It is required that all of the data be written out exactly.

━━━━━ Stored data

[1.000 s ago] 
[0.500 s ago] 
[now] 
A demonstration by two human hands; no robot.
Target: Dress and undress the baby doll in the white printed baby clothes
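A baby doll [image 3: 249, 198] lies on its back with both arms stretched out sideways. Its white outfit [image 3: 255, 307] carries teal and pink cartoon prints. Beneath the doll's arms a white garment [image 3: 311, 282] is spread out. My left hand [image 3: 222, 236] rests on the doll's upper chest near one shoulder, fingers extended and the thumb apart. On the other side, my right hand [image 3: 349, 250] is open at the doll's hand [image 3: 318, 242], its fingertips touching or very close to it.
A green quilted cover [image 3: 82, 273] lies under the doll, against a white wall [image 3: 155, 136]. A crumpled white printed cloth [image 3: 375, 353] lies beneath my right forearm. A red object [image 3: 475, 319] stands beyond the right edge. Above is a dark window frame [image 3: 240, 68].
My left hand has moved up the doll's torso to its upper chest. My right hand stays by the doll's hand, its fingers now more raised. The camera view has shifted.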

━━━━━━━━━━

> **Worked solution**
[1.000 s ago] 
[0.500 s ago] 
[now] 
A demonstration by two human hands; no robot.
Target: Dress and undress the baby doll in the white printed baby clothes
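A baby doll [image 3: 249, 198] lies on its back with both arms stretched out sideways. Its white outfit [image 3: 255, 307] carries teal and pink cartoon prints. Beneath the doll's arms a white garment [image 3: 311, 282] is spread out. My left hand [image 3: 222, 236] rests on the doll's upper chest near one shoulder, fingers extended and the thumb apart. On the other side, my right hand [image 3: 349, 250] is open at the doll's hand [image 3: 318, 242], its fingertips touching or very close to it.
A green quilted cover [image 3: 82, 273] lies under the doll, against a white wall [image 3: 155, 136]. A crumpled white printed cloth [image 3: 375, 353] lies beneath my right forearm. A red object [image 3: 475, 319] stands beyond the right edge. Above is a dark window frame [image 3: 240, 68].
My left hand has moved up the doll's torso to its upper chest. My right hand stays by the doll's hand, its fingers now more raised. The camera view has shifted.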

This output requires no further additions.